3. Give women more (and higher quality) training
Because women said they’d continue working on their startups if they could participate in a structured program, we created a structured program. The entrepreneurship training that exists in Gaza is sorely out of date, so rather than replicating it we designed our own. We were the first to bring the Lean Startup methodology to Gaza, the concept of embracing failure, and more. Mostly, we helped participants identify a market, iterate to create an idea that had large potential, and find a team to launch a prototype of the idea.

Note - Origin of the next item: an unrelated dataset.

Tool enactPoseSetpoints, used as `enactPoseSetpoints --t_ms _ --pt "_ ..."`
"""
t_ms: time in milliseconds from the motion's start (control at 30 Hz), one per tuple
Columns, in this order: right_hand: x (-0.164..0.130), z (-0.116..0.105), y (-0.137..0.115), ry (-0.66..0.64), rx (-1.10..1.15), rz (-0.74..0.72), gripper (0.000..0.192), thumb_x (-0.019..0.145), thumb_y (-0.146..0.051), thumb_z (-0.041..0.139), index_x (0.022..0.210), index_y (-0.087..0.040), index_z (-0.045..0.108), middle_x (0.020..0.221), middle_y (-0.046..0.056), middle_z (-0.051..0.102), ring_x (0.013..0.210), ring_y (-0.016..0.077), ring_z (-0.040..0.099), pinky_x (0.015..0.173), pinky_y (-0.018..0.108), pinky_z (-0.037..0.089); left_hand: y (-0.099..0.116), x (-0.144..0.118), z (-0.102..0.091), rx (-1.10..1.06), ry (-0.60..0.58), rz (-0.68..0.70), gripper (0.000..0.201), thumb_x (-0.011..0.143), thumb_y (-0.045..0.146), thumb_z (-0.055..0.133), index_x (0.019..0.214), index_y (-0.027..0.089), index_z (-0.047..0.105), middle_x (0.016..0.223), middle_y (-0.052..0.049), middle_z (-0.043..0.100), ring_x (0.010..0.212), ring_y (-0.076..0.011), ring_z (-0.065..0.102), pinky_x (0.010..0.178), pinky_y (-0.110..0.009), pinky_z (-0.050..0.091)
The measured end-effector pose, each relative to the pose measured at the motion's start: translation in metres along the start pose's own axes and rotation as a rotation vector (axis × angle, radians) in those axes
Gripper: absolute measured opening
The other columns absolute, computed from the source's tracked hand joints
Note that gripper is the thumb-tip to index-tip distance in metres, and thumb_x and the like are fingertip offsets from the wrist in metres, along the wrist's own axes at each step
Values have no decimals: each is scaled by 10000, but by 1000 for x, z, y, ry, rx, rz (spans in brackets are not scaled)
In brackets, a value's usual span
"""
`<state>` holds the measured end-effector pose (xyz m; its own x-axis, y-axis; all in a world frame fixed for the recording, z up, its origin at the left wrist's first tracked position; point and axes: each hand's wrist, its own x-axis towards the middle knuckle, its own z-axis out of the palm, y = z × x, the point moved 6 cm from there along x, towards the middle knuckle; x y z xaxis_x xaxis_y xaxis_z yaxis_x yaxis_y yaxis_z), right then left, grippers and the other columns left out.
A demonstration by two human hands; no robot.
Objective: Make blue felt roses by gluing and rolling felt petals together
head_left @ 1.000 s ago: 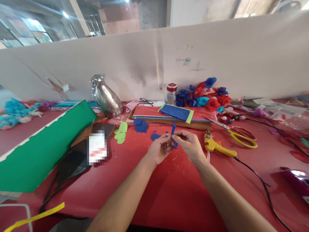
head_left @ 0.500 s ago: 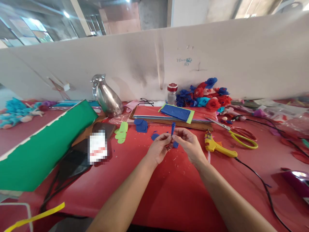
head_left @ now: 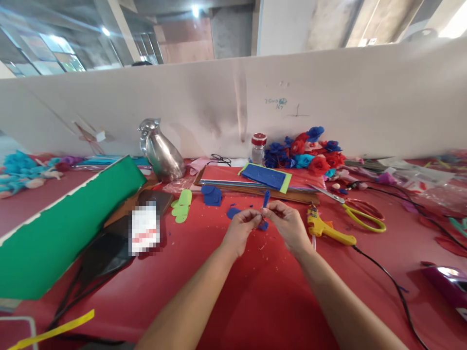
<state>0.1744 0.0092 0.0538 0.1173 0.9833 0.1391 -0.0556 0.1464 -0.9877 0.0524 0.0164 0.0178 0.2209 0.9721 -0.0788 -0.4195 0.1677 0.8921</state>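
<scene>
A green board (head_left: 73,233) runs along the left edge of the red desk (head_left: 270,301). Next, near the back edge, stands a metal jug (head_left: 166,155); in front of it and slightly right lie light green cutouts (head_left: 182,206), then blue cutouts (head_left: 211,195). Nearer the desk's middle, the person's left hand (head_left: 241,231) has its thumb and fingertips pressed together near the lower end of a blue roll (head_left: 266,197); whether they grip it cannot be told. The roll stands nearly upright above the desk, pinched between the thumb and fingers of the right hand (head_left: 286,223). Behind the 2 hands, toward the back edge, a blue sheet (head_left: 264,176) lies on stacked paper. Farther right come a yellow glue gun (head_left: 328,231), then open scissors (head_left: 363,214), and a magenta object (head_left: 445,284) by the right edge.
</scene>
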Motion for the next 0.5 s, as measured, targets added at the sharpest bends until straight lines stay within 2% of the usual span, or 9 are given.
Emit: enactPoseSetpoints --t_ms 100,267,500 --pt "-1 3 0 -32 25 16 247 616 -409 736 703 -195 648 671 11 649 651 154 564 626 281 455 6 -2 0 48 27 59 287 566 393 829 664 155 701 655 -7 611 661 -114 520 700 -256 406" --pt "-3 7 -4 -84 45 5 227 627 -392 737 628 -195 625 606 -13 590 596 126 516 578 254 427 10 -3 1 93 39 65 247 580 362 817 646 155 699 659 -16 625 659 -122 531 696 -264 418" --pt "-2 4 1 -47 98 17 239 598 -382 768 661 -188 643 616 -7 608 590 125 525 564 251 418 14 -4 1 170 69 111 153 622 291 778 660 159 710 676 -16 664 656 -124 558 712 -274 437"
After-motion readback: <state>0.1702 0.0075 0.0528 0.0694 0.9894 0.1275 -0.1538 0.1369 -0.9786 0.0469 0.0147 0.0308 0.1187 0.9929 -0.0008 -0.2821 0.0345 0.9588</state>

The result of our work was a dramatic increase in women’s leadership in the startup sector in Gaza. We ran Intalqi for just two months before Startup Weekend. Over 600 people applied to the event. We chose 150 participants. On the first day, 70 pitched ideas, and half of those were women. The idea that won the most votes was by Nalan al-Sarraj, a Little Sister from Intalqi.

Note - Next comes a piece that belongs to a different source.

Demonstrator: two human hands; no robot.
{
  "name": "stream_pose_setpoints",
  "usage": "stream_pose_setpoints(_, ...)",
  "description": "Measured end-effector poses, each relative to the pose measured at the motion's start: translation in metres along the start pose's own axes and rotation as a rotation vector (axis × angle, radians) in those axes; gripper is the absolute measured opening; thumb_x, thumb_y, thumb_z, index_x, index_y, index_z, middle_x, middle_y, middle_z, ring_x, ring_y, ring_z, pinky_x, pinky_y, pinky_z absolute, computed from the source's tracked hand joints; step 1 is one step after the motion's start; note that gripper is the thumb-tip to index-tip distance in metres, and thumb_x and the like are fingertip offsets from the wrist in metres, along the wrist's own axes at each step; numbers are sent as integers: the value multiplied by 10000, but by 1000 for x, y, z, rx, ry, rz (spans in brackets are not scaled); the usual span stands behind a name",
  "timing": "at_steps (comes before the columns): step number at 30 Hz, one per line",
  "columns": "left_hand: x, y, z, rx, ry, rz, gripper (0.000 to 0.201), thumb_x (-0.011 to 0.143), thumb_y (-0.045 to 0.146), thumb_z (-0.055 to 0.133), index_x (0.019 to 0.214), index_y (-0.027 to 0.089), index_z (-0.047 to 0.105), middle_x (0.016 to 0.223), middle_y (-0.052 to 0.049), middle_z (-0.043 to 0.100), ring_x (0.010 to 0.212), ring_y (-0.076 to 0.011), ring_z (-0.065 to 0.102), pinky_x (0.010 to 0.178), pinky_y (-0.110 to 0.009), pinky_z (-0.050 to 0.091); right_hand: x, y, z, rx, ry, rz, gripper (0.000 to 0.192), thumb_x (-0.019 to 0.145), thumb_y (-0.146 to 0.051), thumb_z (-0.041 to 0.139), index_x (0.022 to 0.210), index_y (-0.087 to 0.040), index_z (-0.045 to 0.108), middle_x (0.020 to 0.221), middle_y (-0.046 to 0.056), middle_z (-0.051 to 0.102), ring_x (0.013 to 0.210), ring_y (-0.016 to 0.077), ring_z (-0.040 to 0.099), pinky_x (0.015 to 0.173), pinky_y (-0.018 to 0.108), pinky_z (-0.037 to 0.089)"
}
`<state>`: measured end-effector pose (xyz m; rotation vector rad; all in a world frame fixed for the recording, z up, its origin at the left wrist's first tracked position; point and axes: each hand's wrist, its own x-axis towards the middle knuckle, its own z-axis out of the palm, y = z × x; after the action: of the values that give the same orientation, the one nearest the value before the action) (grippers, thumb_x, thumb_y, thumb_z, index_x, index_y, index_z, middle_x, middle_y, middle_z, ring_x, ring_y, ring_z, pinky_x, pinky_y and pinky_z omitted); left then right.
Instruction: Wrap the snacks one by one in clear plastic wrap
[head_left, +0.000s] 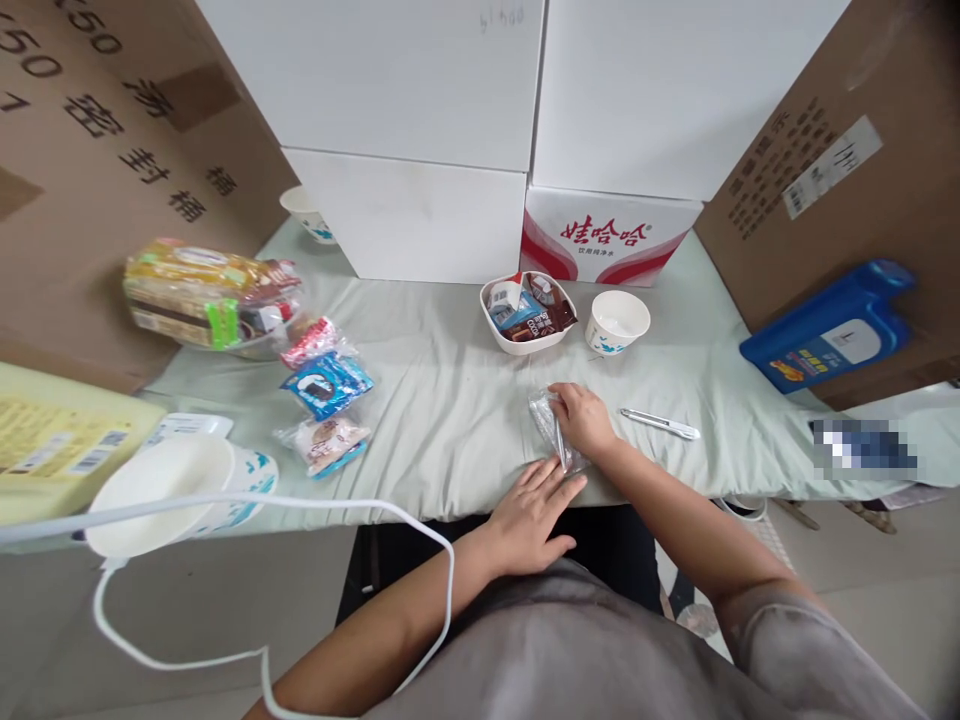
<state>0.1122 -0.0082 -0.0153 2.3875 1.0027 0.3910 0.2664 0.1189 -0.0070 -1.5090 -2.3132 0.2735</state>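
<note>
A crinkled transparent plastic wrapper lies on the cloth near the front edge of the table. My right hand has its fingers curled and pressed onto the wrapper from the right; what is inside it cannot be made out. My left hand rests at the table edge with fingers stretched out, the tips at the wrapper's lower end. To the right of my right hand lies a slim white utility knife. Beyond both hands stand a white bowl of packaged snacks and a white paper cup.
Packaged snacks and a tray of bread packs are on the left. A paper bucket stands near a white cable. White boxes block the back; a blue bottle and phone are right.
</note>
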Motion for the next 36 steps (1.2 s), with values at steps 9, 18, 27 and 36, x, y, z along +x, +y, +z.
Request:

At the end of the event, two of the top three teams were ones with women leaders. These days, approximately 70% of the people at our co-working space each day are women. Out of the five most prominent startups in our pipeline, four are led by women or have women co-founders.
We’re proud of these achievements, and eager to keep pushing the envelope in this work. We believe Gaza’s nascent and energetic startup movement has the potential to contribute in meaningful and innovative ways to the global tech sector. Women’s inclusivity is an important one of these.
Intalqi was made possible with generous funding from Google for Entrepreneurs and implementation by Mercy Corps’ Gaza Sky Geeks and Mercy Corps’ larger team. Special thanks to Nadine Badderedin and Said Hassan Abdalrahim for designing and leading Intalqi with so much thoughtfulness and enthusiasm.
Gaza Sky Geeks (GSG) is the first startup accelerator in Gaza. It was founded in 2011 with support from Google and is implemented by Mercy Corps, an international humanitarian organization which provides access in and out of Gaza. GSG conducts outreach to a community that until recently was largely unaware of startups, identifies top talent, creates a pipeline for investors, and connects strong teams to investors. In the past year, largely due to GSG's work, Gaza startups obtained seed level investment for the first time. Interest in Gaza has spiked: over 600 Gazans applied to the most recent Startup Weekend in June 2014.
One of GSG's biggest successes has been creating an inclusive startup community with 50% women at the co-working space and in the startup pipeline. In this piece, GSG's director Iliana Montauk describes how the accelerator grew women's leadership in the nascent tech sector in Gaza.